In that moment, I recognised the place we’d landed. We were standing on the Minatsol side of the banishment cave. “This is part of the great river too?” Emmy clicked on faster than me to what Cyrus was saying.
Aros answered. “I’d say yes, judging by the valley we’re in. It’s been many life-cycles, so nature pushed itself into the place the river once stood, but—”
Another rumble cut him off, and a huge hand was pressed into my back, urging me to run. I wasn’t sure why we didn’t just take a pocket to higher ground, but I wasn’t about to argue. I was too busy running.
We weren’t the only ones; animals of all kinds were flying and dashing along with us. Their senses were as strong and developed as the gods’. Dwellers, on the other hand, would have been there right until the water washed them away.
As we moved under some low-lying branches, something with weight to it dropped on my head.

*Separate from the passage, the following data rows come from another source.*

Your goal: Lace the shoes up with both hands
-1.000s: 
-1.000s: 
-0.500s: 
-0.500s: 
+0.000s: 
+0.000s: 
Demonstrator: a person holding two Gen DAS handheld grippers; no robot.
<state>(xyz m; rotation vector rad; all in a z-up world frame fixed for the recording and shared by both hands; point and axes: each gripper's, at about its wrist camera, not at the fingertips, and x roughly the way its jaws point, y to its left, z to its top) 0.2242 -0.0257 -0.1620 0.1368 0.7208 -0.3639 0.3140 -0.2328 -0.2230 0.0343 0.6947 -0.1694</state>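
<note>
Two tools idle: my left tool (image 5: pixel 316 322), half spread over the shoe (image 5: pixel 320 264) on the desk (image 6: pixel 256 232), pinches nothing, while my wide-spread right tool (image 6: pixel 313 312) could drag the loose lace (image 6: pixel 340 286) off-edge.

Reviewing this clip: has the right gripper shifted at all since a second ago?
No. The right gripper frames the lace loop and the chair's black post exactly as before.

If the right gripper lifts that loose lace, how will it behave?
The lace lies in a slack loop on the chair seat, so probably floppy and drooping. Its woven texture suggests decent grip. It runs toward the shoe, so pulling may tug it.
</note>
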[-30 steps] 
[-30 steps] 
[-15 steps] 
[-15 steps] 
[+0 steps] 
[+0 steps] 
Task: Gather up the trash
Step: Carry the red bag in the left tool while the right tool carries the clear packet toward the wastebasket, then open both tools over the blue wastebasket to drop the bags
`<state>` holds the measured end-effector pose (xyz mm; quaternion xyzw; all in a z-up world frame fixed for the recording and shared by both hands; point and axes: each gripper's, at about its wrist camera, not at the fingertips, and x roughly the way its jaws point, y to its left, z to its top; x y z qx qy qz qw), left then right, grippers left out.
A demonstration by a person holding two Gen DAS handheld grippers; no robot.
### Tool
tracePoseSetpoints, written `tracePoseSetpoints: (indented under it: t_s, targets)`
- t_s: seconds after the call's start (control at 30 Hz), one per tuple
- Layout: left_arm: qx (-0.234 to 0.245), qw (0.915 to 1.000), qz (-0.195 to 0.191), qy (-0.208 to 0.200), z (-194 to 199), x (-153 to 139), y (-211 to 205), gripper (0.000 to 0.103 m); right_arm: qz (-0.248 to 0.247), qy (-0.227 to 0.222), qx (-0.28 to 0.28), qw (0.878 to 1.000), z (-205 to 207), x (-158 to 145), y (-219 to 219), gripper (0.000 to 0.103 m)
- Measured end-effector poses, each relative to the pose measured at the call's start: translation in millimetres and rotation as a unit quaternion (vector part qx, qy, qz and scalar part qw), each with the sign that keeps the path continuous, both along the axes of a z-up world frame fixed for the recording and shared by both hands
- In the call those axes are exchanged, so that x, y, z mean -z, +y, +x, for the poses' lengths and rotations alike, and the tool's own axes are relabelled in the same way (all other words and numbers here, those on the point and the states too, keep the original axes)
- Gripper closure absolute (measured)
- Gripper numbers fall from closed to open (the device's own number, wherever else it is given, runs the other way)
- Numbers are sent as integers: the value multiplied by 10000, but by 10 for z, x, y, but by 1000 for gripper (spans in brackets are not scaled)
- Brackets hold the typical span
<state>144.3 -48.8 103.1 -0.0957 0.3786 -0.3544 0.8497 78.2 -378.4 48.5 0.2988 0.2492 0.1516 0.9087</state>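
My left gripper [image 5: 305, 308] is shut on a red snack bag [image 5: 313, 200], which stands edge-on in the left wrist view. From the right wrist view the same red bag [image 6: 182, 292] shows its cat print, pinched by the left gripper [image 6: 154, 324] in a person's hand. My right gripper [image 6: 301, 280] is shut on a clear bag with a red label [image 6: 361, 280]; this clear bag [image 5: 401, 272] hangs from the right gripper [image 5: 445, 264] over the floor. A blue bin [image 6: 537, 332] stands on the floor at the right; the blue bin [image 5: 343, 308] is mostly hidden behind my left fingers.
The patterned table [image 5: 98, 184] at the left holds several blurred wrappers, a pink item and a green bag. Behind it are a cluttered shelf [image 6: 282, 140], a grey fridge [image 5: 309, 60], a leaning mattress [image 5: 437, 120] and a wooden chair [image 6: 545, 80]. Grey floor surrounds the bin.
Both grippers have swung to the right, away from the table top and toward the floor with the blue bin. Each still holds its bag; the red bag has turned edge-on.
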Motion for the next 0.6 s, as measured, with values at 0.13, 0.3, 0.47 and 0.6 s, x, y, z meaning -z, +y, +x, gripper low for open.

I wrenched myself away from Yael—the one pushing me along.
I started slapping at my head and back, shrieking and dancing on the spot.
“What in gods’ name are you doing?” Cyrus had ground to a halt at my side, the others backtracking to us. “Have you finally lost your tiny mind?”
“She thinks there’s a sleeper on her,” Siret said, and it was clear he was trying to keep the amusement from his voice. “We’ve been through this before.”
He reached out then, rummaging through my hair before plucking something up from the strands near the base of my neck. “Only this time there actually was a bug on
her, so she kind of has an excuse.”
I stared at the weirdly shaped brown insect he held. It looked like a branch broken off from the trees above, but it had eyes, and the legs and arms moved. “I don’t have time to ask what that is,” I said breathlessly. “Just get rid of it so we can run again.”
With a smirk, Siret dropped it on a nearby branch, and it blended in almost instantly.
“Should we be running or taking another pocket?” Emmy suggested drily. “I mean, I know which one is faster.”
A few drops of water sprinkled my forehead, and when I turned to look between the trees, I let out a low gasp. A huge wall of water was heading for us, so insane in its torrent that it tore massive trees right up out of the ground. I wasn’t sure that even gods could survive that force.
“A pocket sounds good,” I agreed, already diving toward Rome.
“I don’t have the power for a pocket in Minatsol,” Rome bit out, but then he let out a low exclamation. “Actually, it looks like I can access the power again.”
“Take Willa now!” Coen demanded, rushing to add, “We’ll take the long way around and meet you at the top of Champion’s Peak.”
I opened my mouth to protest, because I was not cool with leaving them behind in the midst of the Great River release, but before I could say anything, Rome had pulled me through a pocket.
As soon as the pressure eased, I swung toward Rome. “Are they going to be okay? How come we managed to use a pocket but no one else could?”
He shook his head, worry creasing his brow. “I’m not totally sure. Normally there’s not enough power here for a lot of our god tricks, which is why we’ve always taken the ‘back ways’ into Topia. But this time it worked … easily. It’s possible that it was because of your power combined with mine. The moment I touched you …” He trailed off.
“And maybe, if the other gods released their channels at the same time … the power is spreading back to Minatsol.” A slight awe entered my voice.